MedRAT: Unpaired Medical Report Generation via Auxiliary Tasks
Elad Hirsch, Gefen Dawidowicz, Ayellet Tal
TL;DR
MedRAT tackles unpaired medical report generation by training a report auto-encoder on text while learning a shared multimodal space for images and reports via two auxiliary tasks. A memory-augmented shared encoder–decoder with global and local representations aligns modalities without paired data, enabling image-to-report generation at inference.
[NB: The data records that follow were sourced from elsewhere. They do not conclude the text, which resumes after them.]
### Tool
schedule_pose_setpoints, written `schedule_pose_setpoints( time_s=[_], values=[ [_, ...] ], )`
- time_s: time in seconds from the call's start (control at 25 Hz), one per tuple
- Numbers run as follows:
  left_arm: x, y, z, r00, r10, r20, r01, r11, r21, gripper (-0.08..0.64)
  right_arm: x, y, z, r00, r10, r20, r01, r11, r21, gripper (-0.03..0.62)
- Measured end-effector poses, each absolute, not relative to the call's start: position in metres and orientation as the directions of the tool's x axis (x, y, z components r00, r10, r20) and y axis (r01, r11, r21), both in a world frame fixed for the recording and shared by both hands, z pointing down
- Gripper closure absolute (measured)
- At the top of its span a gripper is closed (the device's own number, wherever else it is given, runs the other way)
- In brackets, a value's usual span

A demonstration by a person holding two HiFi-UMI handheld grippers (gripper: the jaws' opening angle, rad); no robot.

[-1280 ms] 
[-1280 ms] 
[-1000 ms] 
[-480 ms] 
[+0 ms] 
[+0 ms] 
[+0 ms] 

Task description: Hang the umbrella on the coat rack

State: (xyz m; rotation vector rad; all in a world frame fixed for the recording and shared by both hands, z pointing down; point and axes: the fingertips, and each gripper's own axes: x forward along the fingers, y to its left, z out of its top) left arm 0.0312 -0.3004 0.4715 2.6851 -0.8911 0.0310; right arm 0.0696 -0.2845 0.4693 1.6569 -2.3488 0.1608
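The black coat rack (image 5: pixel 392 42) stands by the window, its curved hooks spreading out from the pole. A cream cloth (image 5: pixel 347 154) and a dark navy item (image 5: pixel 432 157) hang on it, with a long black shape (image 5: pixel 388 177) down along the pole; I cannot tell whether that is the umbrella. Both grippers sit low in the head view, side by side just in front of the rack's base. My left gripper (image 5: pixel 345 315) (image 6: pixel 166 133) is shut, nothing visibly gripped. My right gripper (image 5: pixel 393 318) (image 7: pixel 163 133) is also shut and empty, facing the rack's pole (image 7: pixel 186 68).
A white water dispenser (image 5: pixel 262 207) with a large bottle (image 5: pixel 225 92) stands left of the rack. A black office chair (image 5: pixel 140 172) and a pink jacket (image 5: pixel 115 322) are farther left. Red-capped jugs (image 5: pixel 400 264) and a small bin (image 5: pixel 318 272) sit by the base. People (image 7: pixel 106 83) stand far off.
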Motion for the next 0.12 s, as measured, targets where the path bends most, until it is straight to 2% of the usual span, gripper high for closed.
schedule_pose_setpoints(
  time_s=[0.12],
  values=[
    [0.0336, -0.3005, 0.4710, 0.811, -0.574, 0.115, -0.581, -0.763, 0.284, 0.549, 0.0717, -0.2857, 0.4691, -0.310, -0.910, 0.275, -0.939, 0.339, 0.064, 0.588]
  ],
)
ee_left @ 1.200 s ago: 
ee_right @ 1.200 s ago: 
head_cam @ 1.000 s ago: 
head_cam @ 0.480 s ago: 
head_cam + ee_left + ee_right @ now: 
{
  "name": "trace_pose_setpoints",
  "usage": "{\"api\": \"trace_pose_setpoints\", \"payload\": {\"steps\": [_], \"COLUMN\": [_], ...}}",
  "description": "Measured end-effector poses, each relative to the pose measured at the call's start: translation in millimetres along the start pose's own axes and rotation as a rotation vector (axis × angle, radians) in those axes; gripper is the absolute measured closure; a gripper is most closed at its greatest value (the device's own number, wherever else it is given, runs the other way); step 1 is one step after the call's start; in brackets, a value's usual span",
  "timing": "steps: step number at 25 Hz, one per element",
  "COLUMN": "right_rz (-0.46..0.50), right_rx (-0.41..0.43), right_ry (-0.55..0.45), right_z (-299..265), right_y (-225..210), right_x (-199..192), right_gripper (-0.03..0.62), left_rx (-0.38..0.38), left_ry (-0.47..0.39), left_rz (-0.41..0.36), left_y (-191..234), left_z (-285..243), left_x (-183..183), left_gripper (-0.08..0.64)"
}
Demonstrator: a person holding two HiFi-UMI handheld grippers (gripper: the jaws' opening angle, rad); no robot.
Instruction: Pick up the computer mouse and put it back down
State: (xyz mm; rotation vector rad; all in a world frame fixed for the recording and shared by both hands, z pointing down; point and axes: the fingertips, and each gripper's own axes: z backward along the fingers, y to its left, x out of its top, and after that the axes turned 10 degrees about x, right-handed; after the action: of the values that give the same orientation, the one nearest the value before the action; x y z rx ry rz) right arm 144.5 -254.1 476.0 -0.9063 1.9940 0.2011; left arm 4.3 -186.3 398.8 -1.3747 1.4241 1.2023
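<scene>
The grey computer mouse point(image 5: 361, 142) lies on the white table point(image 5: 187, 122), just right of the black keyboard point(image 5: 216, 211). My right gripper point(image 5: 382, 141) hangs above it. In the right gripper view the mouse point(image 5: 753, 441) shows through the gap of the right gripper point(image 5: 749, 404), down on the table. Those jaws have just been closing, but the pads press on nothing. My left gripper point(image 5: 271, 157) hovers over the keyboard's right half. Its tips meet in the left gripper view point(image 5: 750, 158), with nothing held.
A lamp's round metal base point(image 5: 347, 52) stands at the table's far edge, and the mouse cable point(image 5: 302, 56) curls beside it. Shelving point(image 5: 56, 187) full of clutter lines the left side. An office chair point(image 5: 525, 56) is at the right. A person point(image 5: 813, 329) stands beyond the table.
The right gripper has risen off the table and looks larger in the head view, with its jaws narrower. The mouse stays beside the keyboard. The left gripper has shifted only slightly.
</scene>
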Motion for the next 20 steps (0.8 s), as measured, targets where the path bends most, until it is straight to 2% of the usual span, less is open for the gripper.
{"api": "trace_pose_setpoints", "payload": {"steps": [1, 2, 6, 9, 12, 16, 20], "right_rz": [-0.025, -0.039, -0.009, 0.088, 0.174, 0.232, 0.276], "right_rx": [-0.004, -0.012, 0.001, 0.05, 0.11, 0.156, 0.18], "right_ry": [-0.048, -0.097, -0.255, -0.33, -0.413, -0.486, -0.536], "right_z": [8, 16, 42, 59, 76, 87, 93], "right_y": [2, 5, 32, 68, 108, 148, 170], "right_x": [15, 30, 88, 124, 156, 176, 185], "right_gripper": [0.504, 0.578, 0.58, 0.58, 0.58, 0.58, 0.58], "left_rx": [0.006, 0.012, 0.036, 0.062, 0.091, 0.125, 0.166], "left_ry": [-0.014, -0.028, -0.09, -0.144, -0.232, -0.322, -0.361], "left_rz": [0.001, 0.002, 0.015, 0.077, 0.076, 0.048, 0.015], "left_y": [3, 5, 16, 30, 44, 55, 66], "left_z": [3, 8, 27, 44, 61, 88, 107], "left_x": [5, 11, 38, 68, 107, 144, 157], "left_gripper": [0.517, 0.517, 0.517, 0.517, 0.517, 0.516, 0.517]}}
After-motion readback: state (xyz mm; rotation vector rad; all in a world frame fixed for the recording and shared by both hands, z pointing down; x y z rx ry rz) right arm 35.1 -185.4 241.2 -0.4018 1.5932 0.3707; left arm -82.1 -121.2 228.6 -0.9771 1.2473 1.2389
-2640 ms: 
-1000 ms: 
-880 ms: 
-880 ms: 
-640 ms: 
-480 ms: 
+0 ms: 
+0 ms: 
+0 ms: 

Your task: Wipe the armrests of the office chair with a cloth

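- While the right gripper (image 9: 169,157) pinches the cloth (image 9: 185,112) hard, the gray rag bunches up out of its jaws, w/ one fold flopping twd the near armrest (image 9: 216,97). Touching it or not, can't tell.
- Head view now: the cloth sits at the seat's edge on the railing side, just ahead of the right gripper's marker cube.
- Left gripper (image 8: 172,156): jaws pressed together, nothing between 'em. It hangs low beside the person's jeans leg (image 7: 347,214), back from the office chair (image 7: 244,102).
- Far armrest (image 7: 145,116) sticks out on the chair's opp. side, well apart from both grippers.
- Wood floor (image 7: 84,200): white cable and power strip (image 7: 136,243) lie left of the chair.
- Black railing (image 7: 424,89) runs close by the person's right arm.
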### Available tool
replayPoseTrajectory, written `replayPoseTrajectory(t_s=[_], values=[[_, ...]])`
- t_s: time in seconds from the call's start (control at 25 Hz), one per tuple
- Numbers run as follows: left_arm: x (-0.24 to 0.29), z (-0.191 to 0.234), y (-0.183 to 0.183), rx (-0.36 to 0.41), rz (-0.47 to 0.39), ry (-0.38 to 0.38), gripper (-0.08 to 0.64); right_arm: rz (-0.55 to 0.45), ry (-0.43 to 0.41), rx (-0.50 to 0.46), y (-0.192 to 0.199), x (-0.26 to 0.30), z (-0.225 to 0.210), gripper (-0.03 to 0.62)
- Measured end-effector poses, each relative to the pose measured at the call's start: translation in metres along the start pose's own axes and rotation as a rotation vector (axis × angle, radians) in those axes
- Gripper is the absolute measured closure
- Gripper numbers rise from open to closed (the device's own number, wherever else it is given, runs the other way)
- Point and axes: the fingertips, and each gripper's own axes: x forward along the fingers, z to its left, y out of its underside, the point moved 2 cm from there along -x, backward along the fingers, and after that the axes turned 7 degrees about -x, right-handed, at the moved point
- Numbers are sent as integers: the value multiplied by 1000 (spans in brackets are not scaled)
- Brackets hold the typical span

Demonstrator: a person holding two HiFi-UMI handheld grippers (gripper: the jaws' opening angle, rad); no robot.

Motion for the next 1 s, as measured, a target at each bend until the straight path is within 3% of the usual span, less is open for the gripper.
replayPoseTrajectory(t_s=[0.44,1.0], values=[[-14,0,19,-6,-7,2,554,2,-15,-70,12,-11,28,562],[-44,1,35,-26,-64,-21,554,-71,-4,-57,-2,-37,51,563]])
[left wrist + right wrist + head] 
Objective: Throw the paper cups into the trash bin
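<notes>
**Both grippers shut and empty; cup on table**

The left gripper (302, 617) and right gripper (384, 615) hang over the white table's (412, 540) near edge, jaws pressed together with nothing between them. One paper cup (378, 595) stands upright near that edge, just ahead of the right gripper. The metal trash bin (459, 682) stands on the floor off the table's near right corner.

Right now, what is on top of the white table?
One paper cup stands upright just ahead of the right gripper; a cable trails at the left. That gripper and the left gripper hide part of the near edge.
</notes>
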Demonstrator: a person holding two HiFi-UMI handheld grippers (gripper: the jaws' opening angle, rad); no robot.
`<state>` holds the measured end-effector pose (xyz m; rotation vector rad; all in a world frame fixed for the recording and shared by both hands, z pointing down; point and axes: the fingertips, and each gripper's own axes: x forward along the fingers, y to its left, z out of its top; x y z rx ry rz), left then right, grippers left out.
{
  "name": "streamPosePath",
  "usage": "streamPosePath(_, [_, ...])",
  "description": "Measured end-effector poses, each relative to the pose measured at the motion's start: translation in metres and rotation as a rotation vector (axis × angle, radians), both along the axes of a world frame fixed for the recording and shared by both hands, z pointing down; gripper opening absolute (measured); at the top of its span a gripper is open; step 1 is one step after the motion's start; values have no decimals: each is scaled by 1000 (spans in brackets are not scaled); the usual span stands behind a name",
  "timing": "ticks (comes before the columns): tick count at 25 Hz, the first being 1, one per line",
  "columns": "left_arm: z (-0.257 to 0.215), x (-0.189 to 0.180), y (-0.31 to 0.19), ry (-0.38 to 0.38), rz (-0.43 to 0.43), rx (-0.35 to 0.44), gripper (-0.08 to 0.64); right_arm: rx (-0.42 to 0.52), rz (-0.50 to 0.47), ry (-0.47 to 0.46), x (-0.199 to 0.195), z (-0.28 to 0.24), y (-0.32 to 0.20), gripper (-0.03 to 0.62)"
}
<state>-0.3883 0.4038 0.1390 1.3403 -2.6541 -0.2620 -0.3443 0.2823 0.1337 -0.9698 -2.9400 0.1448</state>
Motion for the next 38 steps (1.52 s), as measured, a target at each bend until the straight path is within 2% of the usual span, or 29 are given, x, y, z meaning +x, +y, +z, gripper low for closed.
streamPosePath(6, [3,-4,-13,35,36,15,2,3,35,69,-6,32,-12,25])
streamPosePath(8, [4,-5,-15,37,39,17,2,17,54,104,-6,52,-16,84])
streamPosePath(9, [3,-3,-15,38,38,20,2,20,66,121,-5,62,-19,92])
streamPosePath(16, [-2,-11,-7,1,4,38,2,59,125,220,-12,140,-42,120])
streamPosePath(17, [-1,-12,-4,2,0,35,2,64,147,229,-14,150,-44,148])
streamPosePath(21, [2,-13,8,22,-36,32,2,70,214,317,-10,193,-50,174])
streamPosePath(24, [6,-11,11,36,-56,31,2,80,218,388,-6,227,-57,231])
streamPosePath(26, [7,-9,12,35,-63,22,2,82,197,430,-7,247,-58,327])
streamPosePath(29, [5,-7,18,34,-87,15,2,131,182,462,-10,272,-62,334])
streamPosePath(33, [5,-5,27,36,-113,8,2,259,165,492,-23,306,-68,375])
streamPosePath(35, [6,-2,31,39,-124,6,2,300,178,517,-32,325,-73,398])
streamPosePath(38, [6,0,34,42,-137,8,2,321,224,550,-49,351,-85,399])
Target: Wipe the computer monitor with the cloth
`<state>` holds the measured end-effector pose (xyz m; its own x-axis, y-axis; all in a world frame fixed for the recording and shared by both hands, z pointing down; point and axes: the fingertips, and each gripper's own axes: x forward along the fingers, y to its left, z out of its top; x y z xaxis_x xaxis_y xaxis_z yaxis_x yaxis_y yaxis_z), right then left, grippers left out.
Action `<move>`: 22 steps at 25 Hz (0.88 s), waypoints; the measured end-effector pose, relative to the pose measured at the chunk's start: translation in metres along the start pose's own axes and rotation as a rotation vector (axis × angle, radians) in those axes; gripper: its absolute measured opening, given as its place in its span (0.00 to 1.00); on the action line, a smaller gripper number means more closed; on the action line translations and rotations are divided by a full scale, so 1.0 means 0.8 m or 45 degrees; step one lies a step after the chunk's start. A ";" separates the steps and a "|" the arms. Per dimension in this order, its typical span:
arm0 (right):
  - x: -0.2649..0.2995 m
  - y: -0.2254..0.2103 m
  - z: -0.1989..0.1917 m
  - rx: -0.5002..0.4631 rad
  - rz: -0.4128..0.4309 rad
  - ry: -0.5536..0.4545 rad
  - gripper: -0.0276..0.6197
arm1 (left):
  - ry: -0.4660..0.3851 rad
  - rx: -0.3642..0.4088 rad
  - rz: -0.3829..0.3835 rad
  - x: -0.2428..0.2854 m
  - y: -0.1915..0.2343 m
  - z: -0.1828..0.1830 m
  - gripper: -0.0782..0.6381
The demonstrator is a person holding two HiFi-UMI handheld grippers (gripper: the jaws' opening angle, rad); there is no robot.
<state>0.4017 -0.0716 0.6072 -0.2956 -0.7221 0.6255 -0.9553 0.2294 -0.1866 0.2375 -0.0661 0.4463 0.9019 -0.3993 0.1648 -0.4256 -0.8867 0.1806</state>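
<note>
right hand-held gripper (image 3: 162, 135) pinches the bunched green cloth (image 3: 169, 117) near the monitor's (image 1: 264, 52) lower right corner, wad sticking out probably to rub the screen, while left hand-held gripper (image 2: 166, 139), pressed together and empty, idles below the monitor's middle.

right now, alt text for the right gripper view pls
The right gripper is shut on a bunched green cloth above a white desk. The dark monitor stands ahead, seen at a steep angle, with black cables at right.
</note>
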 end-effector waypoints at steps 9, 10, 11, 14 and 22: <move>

The two auxiliary tasks—multi-label contrastive learning and multi-label classification—drive cross-modal alignment and robust representations, improving both language metrics and clinical efficacy. Results on CheXpert/MIMIC-CXR and IU X-ray show state-of-the-art performance among unpaired methods, narrowing the gap to fully paired approaches while preserving privacy.
Abstract
Medical report generation from X-ray images is a challenging task, particularly in an unpaired setting where paired image-report data is unavailable for training. To address this challenge, we propose a novel model that leverages the available information in two distinct datasets, one comprising reports and the other consisting of images. The core idea of our model revolves around the notion that combining auto-encoding report generation with multi-modal (report-image) alignment can offer a solution. However, the challenge persists regarding how to achieve this alignment when pair correspondence is absent. Our proposed solution involves the use of auxiliary tasks, particularly contrastive learning and classification, to position related images and reports in close proximity to each other. This approach differs from previous methods that rely on pre-processing steps, such as using external information stored in a knowledge graph. Our model, named MedRAT, surpasses previous state-of-the-art methods, demonstrating the feasibility of generating comprehensive medical reports without the need for paired data or external tools.